China too has decelerated to the lowest pace in three years. Its most recent growth rate of 7.4 percent is well down on the double-digit average of the past three decades, but still sizzlingly fast compared with most nations.
Yet public contentment and perceptions of living standards appear not to have followed the same path.
According to happiness indexes and gauges of consumer sentiment, Brazil has maintained a strong feel-good factor, while many in China feel worse off.
Inequality is part of the reason. The nominally capitalist and communist nations are moving in opposite directions from those that might be expected from their ideological labels.
China’s wealth gap has widened more than any other Asian economy, according to the IMF. By contrast, in Brazil the Gini coefficient — the main measure of inequality — has gone down significantly in the past 10 years and is now at a record low; unemployment is at its mildest in a decade and minimum incomes have been steadily on the rise.
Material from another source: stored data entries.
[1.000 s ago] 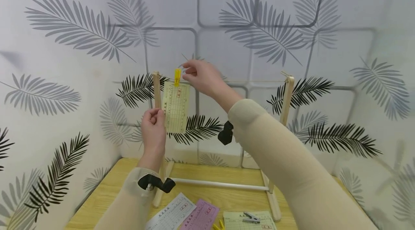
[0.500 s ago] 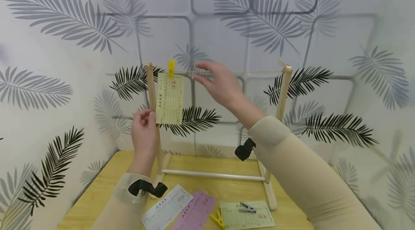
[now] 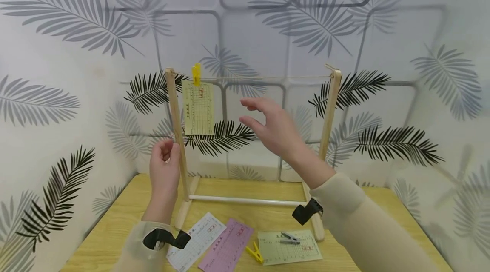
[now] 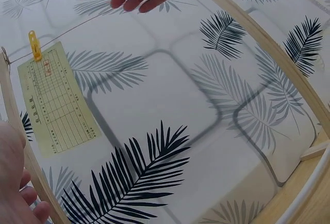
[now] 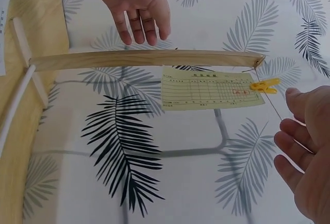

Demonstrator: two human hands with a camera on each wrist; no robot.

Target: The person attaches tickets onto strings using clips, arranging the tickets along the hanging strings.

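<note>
A pale yellow printed form point(image 3: 199, 110) hangs from a string point(image 3: 264, 78), held by a yellow clothespin point(image 3: 196, 74) near the left post. My left hand point(image 3: 164, 165) is beside that post, below and left of the form, with loosely curled fingers and nothing in them. To the right of the form, below the string, my right hand point(image 3: 273, 129) is in the air, thumb and fingers apart and holding nothing. In the right wrist view the clothespin point(image 5: 265, 85) bites the form's top edge at the string, a short way from the right fingers.
The string runs between two wooden posts point(image 3: 330, 114) joined low down by a white rod point(image 3: 249, 200). On the wooden table point(image 3: 126, 216) lie a white form point(image 3: 197, 240), a pink form point(image 3: 227, 246), a yellow clothespin point(image 3: 254, 252) and another yellow form point(image 3: 283, 255) with a grey clothespin point(image 3: 290, 238) on it.
My right hand has left the clothespin, moving right and down with its fingers spreading. My left hand has let go of the form's lower left edge and dropped slightly. The form stays hanging.
</note>
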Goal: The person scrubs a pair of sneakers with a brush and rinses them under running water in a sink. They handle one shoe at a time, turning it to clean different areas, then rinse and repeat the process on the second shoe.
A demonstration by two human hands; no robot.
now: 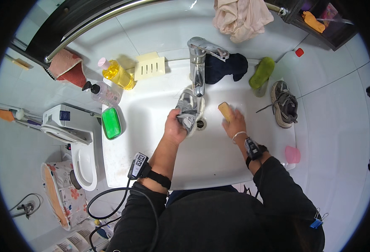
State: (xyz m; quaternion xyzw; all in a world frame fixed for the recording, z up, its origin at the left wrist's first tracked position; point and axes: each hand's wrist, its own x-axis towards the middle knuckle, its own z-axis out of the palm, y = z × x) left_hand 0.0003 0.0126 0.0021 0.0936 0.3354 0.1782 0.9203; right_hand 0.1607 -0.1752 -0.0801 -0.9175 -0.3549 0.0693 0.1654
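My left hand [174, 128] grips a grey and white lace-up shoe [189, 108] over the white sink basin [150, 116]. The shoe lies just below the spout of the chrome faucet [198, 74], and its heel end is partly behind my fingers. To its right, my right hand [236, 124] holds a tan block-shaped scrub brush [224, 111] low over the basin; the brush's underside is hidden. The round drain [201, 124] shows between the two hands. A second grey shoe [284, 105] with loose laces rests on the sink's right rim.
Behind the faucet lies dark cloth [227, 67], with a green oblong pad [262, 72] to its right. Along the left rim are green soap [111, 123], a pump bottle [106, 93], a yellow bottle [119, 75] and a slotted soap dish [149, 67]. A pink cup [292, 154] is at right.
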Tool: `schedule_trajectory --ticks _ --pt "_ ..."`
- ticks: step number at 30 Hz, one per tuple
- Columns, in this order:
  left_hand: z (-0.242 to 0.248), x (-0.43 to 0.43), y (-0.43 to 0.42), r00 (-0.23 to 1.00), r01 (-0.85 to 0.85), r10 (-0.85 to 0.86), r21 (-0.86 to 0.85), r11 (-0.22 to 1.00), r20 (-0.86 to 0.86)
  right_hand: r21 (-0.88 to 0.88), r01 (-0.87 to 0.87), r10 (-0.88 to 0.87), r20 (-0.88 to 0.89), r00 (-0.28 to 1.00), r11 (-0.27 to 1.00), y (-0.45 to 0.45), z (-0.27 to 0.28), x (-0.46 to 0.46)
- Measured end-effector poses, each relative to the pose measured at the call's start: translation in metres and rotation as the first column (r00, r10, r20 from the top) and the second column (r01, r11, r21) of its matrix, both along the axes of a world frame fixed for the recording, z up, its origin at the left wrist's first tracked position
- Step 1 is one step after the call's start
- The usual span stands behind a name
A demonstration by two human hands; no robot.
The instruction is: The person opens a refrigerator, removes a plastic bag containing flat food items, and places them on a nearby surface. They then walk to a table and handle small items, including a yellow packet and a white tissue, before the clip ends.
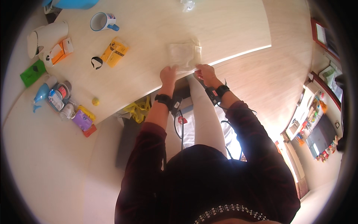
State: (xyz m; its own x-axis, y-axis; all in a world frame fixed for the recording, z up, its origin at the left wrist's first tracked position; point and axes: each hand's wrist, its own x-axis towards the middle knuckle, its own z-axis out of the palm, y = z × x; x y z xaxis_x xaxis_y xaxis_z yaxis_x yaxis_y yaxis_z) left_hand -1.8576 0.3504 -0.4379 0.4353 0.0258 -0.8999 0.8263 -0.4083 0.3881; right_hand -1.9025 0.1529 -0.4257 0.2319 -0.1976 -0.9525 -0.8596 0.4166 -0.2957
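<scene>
A flat, pale, see-through packet (183, 54), perhaps a folded plastic bag or film, lies on the tabletop at its front edge. My left hand (168, 75) pinches its near left corner between thumb and fingers. At the near right corner, my right hand (205, 73) grips the same packet with the fingertips. The far part of the packet rests on the table. Both wrists wear black straps with small boxes and cables.
On the table (145, 56) stand a blue-rimmed mug (103, 21), a yellow tissue pack (115, 52) and a black band (97, 63). Further left are an orange tissue box (62, 51), a spray bottle (42, 92), a purple pack (82, 119) and a small yellow ball (95, 101). Clear plastic (188, 5) lies at the back.
</scene>
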Motion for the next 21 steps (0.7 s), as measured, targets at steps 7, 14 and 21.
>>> schedule_trajectory --ticks 7,14,21 --pt "0.035 0.04 0.007 0.56 -0.827 0.621 -0.338 0.448 -0.548 0.343 0.384 -0.44 0.101 0.892 0.857 -0.009 0.026 0.038" --pt "0.023 0.057 -0.014 0.859 -0.072 -0.084 0.282 0.957 0.505 0.223 0.266 -0.309 0.186 0.933 0.938 0.005 0.02 0.067" --pt "-0.012 0.052 -0.008 0.984 -0.021 0.076 -0.323 0.946 0.158 0.243 -0.078 -0.012 0.348 0.937 0.967 -0.024 0.044 0.016"
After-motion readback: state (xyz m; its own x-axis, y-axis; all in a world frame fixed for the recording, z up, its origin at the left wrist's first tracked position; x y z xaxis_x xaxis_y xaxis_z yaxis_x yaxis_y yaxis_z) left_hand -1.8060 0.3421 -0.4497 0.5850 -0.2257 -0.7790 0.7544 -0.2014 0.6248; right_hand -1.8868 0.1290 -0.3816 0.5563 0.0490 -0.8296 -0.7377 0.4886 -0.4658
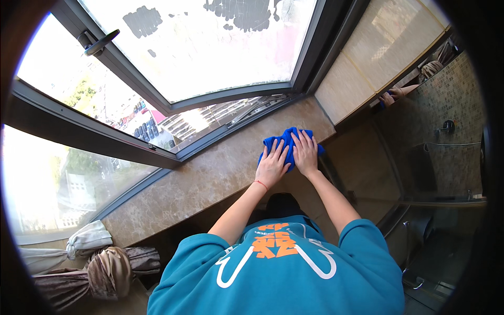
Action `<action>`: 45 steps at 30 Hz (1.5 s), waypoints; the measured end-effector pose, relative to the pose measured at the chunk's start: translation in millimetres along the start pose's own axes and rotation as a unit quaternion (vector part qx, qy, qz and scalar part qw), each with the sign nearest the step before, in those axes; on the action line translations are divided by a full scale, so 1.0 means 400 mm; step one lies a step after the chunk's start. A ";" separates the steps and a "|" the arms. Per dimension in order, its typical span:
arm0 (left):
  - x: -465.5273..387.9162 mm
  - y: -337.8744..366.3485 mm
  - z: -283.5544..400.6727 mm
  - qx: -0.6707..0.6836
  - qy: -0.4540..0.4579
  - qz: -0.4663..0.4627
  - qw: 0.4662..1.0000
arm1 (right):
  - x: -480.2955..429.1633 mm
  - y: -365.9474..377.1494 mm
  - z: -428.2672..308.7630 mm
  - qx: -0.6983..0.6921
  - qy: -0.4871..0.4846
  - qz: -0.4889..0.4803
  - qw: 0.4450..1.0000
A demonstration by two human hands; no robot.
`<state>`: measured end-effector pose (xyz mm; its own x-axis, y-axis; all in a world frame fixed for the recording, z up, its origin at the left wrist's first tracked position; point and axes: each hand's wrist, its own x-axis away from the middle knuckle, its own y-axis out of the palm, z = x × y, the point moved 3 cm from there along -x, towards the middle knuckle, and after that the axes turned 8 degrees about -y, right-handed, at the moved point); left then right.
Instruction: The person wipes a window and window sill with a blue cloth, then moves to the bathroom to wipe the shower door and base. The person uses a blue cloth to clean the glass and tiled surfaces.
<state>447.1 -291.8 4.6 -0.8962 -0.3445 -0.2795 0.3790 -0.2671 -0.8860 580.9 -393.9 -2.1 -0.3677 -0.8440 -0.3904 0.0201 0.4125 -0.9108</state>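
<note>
A bunched blue cloth [289,143] lies on the brown marbled stone windowsill [212,169], near its right end. Flat on the cloth's left part rests my left hand [272,165], fingers spread, with a thin red string around the wrist. My right hand [304,152] presses on the cloth's right part, its fingers nearly together and pointing towards the window. Both thumbs point inward over the cloth. The undersides of the hands and the cloth's lower folds are hidden.
Beyond the sill, a grey-framed window sash [232,92] with a dark handle [101,42] stands open. Knotted curtains [108,271] hang at the lower left. A tiled wall [346,86] bounds the sill on the right, beside a glass panel [425,157] with reflections.
</note>
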 end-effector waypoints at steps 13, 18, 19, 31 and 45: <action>0.002 -0.014 -0.002 0.015 0.005 0.021 1.000 | -0.001 0.001 -0.003 0.014 0.006 -0.004 1.000; 0.003 -0.012 -0.004 0.019 0.002 0.019 1.000 | 0.000 0.009 0.003 0.003 0.008 0.002 1.000; 0.002 -0.007 -0.006 0.019 -0.009 -0.009 1.000 | 0.000 0.010 0.003 0.009 -0.001 0.006 1.000; 0.000 -0.010 0.002 0.002 -0.002 0.019 1.000 | 0.001 0.008 0.005 0.010 -0.001 0.008 1.000; -0.005 -0.016 0.008 -0.006 -0.006 0.017 1.000 | 0.004 0.004 0.001 -0.003 0.013 0.014 1.000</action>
<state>447.3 -292.2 12.0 -0.8798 -0.3645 -0.3052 0.4063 -0.2432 -0.8808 580.9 -394.5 -4.3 -0.3918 -0.8228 -0.4116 0.0248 0.4377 -0.8988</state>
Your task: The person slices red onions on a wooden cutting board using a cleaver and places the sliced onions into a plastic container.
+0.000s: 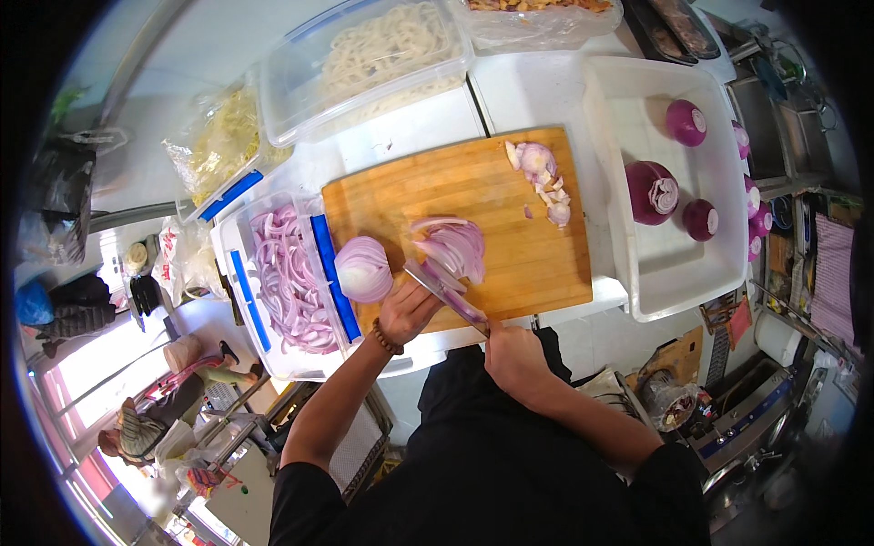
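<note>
My right hand point(517, 362) grips the handle of a kitchen knife point(447, 298) over a wooden cutting board point(526, 269). My left hand point(408, 312), a beaded bracelet on its wrist, has its fingers bent close against the blade, on a red onion piece that hand and knife mostly hide. Just beyond the blade lies a fan of sliced red onion point(454, 249). A peeled onion half point(364, 269) sits at the board's left edge. Onion trimmings point(538, 170) are gathered at its far right corner.
Left of the board, a clear plastic box point(239, 239) holds sliced onion. A white tub point(683, 286) with several red onions stands right. Beyond are a box of noodles point(386, 48), a bag of yellow food point(225, 143) and black trays point(672, 31). A person point(147, 430) is far left.
</note>
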A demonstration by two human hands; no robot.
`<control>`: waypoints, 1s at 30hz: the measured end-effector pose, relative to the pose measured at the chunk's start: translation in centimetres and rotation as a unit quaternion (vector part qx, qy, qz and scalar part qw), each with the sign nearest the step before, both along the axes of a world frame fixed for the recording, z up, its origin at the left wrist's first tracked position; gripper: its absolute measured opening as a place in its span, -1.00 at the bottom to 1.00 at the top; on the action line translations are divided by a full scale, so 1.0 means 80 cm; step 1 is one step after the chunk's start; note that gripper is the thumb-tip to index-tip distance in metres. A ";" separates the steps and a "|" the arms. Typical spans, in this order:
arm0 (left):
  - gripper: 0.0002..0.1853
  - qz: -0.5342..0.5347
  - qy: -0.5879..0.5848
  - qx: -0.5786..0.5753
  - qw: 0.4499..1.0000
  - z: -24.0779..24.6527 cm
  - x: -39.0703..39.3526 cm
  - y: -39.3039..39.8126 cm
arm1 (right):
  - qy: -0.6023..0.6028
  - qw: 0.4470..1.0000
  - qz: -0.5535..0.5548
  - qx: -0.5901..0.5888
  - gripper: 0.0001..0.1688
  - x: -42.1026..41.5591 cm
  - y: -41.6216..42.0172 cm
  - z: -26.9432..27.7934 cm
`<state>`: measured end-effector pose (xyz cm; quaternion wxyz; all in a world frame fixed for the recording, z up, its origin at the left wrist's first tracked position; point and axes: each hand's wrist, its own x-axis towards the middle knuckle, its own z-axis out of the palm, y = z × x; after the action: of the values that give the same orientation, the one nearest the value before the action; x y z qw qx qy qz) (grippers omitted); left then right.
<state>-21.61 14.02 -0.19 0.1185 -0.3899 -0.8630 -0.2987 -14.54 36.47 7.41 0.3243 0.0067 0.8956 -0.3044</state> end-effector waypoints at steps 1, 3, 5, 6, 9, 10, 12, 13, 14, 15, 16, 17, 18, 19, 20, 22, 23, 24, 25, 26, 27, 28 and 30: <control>-0.70 0.001 -0.003 0.002 1.000 -0.003 0.001 0.000 | -0.005 1.000 -0.003 0.007 -0.80 0.000 -0.003 0.000; -0.71 0.010 -0.003 0.018 1.000 -0.007 0.005 0.001 | 0.019 0.999 0.031 0.008 -0.80 -0.010 -0.014 -0.028; -0.72 0.019 0.004 0.025 1.000 -0.005 0.003 0.003 | 0.044 0.999 0.031 0.005 -0.81 -0.034 -0.027 -0.046; -0.72 0.024 0.008 0.022 0.999 -0.003 0.004 0.004 | 0.053 0.998 0.014 0.001 -0.82 -0.046 -0.035 -0.051; -0.72 0.027 0.015 0.021 0.999 -0.007 0.010 0.001 | 0.074 0.997 0.031 -0.012 -0.84 -0.050 -0.035 -0.043; -0.72 0.027 0.018 0.023 0.999 -0.011 0.010 -0.001 | 0.081 0.995 0.048 -0.016 -0.84 -0.051 -0.032 -0.037; -0.72 0.025 0.010 0.020 0.999 -0.019 0.007 -0.003 | 0.073 0.997 0.031 -0.014 -0.84 -0.041 -0.023 -0.010; -0.72 0.023 0.005 0.019 1.000 -0.018 0.005 -0.003 | 0.069 0.997 0.022 -0.013 -0.84 -0.035 -0.020 0.001; -0.72 0.019 0.009 0.012 1.000 -0.015 0.006 -0.003 | 0.062 0.998 0.015 -0.015 -0.84 -0.024 -0.017 0.002; -0.71 0.014 0.015 0.005 1.000 -0.010 0.005 -0.004 | 0.056 0.998 0.008 -0.018 -0.83 -0.015 -0.013 0.003; -0.71 0.009 0.020 -0.002 1.000 -0.007 0.004 -0.004 | 0.049 0.999 0.000 -0.021 -0.82 -0.009 -0.011 0.004; -0.70 0.008 0.022 0.001 1.000 -0.008 0.005 -0.004 | 0.033 0.999 -0.001 -0.018 -0.82 -0.006 -0.009 0.004; -0.69 0.006 0.024 0.003 1.000 -0.009 0.005 -0.005 | 0.018 1.000 -0.004 -0.015 -0.82 -0.004 -0.008 0.006; -0.69 0.005 0.026 0.006 1.000 -0.010 0.005 -0.006 | 0.002 1.000 -0.006 -0.012 -0.82 -0.004 -0.008 0.007; -0.69 0.007 0.028 0.011 1.000 -0.012 0.005 -0.006 | 0.013 1.000 -0.009 -0.006 -0.83 -0.004 -0.010 0.003; -0.68 0.009 0.030 0.020 0.999 -0.012 0.008 -0.006 | 0.034 0.999 -0.018 0.004 -0.83 -0.003 -0.019 -0.015; -0.68 0.015 0.024 0.023 0.999 -0.013 0.010 -0.006 | 0.039 0.999 -0.014 0.000 -0.83 -0.007 -0.025 -0.029; -0.68 0.022 0.020 0.027 0.999 -0.014 0.011 -0.005 | 0.046 0.999 -0.008 -0.004 -0.84 -0.017 -0.032 -0.046; -0.68 0.028 0.017 0.030 0.999 -0.012 0.011 -0.004 | 0.053 0.999 -0.004 -0.008 -0.84 -0.029 -0.038 -0.051; -0.69 0.028 0.018 0.032 0.999 -0.010 0.011 -0.002 | 0.047 0.999 -0.008 -0.003 -0.85 -0.038 -0.042 -0.054; -0.69 0.028 0.020 0.035 0.999 -0.009 0.008 0.000 | 0.043 0.999 -0.011 0.002 -0.85 -0.049 -0.047 -0.055; -0.70 0.028 0.023 0.038 0.999 -0.007 0.005 0.000 | 0.038 0.999 -0.014 0.008 -0.84 -0.055 -0.049 -0.052; -0.70 0.019 0.029 0.029 0.999 -0.014 0.008 -0.006 | 0.053 0.998 0.013 0.009 -0.85 -0.052 -0.039 -0.035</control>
<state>-21.00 13.56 -1.32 0.1607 -0.3779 -0.8574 -0.3101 -18.68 33.35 4.60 0.2804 -0.0182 0.9142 -0.2919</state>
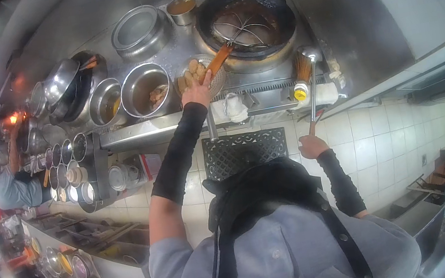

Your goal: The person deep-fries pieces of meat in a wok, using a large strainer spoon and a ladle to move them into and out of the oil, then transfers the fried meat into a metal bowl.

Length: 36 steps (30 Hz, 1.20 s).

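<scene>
With my left hand I grip the wooden handle of a wire strainer, whose round head rests in a large black wok holding dark liquid. Beneath that handle, a perforated ladle carries several browned, fried-looking pieces. My right hand is closed around the end of a long-handled metal ladle. The ladle's bowl lies at the stove's right side, beside a bamboo wok brush and a yellow-capped bottle.
Left of the wok stand a steel pot with meat pieces, a smaller pot and a lidded pot. A seasoning rack juts out at left. Another person works farther left. A black mat lies on the tiled floor.
</scene>
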### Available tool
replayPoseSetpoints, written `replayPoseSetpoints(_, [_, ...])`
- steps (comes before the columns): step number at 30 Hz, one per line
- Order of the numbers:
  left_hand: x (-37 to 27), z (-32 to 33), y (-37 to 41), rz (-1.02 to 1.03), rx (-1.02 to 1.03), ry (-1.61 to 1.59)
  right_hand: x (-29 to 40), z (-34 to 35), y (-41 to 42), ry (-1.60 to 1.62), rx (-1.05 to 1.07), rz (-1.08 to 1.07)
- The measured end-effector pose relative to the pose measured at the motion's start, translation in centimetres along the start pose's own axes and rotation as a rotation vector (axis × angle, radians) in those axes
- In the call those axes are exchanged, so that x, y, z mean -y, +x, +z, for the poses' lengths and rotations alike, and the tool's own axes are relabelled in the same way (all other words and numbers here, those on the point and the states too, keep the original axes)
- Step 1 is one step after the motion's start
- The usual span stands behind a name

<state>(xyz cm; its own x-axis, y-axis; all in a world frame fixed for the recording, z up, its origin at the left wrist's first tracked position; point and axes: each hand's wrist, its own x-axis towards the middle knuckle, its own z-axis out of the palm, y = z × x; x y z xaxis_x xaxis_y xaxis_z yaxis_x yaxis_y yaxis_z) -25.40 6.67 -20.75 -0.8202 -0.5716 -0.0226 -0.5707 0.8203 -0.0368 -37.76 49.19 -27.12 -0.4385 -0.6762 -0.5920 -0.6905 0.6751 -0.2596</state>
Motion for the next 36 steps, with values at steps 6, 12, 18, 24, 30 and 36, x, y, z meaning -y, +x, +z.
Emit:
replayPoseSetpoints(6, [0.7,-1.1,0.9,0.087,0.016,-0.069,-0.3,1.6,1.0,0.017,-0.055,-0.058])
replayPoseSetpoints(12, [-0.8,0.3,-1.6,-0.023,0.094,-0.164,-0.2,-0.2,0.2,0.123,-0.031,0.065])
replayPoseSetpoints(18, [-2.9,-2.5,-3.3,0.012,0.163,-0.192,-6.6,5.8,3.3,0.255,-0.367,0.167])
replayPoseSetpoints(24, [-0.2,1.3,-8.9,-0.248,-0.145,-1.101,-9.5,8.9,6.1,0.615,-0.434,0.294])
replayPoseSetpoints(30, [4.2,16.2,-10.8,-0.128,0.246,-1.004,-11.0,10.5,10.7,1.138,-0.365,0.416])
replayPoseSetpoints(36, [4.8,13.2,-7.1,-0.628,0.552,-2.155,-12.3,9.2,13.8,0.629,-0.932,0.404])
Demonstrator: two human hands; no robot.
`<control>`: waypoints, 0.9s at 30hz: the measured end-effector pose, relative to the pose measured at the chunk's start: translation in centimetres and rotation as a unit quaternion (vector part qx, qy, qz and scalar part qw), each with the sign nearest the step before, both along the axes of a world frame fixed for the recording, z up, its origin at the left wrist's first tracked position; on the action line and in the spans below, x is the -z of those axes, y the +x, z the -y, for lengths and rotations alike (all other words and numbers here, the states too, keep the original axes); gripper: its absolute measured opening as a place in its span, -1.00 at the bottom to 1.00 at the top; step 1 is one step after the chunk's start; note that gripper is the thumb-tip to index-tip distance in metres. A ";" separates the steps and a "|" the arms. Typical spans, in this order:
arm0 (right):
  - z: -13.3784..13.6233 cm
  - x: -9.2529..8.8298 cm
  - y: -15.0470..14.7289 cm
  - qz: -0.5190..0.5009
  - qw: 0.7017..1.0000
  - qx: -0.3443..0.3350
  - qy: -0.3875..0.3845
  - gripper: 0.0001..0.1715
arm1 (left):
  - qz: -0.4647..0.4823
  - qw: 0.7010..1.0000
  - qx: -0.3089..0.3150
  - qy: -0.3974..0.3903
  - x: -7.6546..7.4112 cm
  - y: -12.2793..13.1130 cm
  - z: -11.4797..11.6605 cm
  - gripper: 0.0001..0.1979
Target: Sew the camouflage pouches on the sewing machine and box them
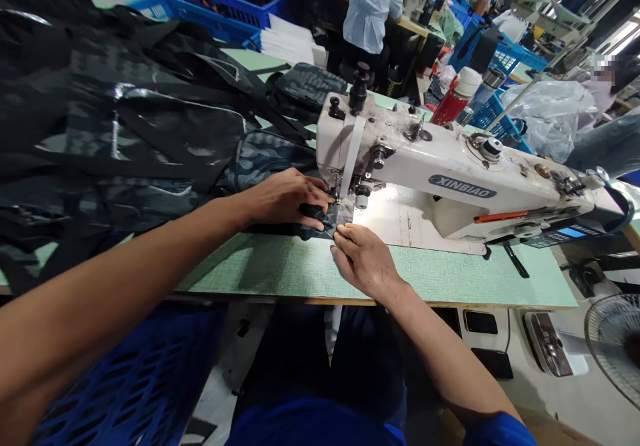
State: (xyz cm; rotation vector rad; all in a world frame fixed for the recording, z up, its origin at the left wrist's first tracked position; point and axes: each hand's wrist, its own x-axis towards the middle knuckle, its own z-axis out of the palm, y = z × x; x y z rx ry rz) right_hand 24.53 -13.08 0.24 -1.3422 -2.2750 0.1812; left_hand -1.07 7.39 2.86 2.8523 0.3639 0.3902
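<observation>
My left hand (pixel 293 198) bends over a dark camouflage fabric piece (pixel 327 218), its thumb and fingers closed on the cloth left of the needle. From the right, my right hand (pixel 364 256) pinches the near edge of that same fabric with thumb and forefinger. The cloth lies under the presser foot area of a white sewing machine (pixel 415 159), whose needle end sits just beyond my fingertips. A pale strip (pixel 353 156) hangs down the machine's head. Exactly how the fabric is folded between my hands cannot be made out.
Dark camouflage bags (pixel 170 133) are heaped on the left of the green table (pixel 280 269). A black tool (pixel 516 261) lies near its right end. Behind the machine stands a red flask (pixel 456 96). Below are a blue crate (pixel 125 379), phones (pixel 480 322) and a fan (pixel 617 339). A co-worker (pixel 371 9) is at the back.
</observation>
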 end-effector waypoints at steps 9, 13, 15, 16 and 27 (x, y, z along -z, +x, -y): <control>-1.8 -1.5 0.0 0.031 0.998 0.018 -0.047 -0.63 | 0.006 1.000 -0.022 0.011 0.4 0.2 -1.7 -0.65; -3.1 -2.4 0.0 0.054 0.997 0.017 -0.059 -0.63 | -0.007 0.998 -0.051 0.035 0.3 0.8 -3.1 -0.57; -3.6 -2.6 0.1 0.056 0.997 0.020 -0.057 -0.63 | -0.015 0.997 -0.068 0.039 0.3 1.0 -3.7 -0.52; -3.9 -2.7 0.2 0.057 0.997 0.023 -0.057 -0.64 | -0.021 0.996 -0.077 0.038 0.3 1.0 -3.9 -0.51; -5.3 -1.7 1.2 0.034 0.997 0.041 -0.051 -0.59 | -0.013 0.993 -0.114 0.035 0.5 1.4 -3.0 -0.55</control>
Unlike in the past, this has not been achieved at the expense of fiscal prudence. Interest rates are near record lows, inflation is stable, foreign reserves high and government debt is at a relatively benign level.
However, economic growth is now also overly reliant on consumer credit, which has increased the spending power of the population but increased household debt. According to the IMF, 23 percent of Brazil’s household income now goes on servicing debt — a higher rate than anywhere in the Americas. Economists are warning that Brazil needs to shift from consumption-driven growth to investment.
Although the overall level of credit in Brazil is relatively low at roughly half of the country’s GDP, the trend has been sharply upwards, having doubled in the past seven years.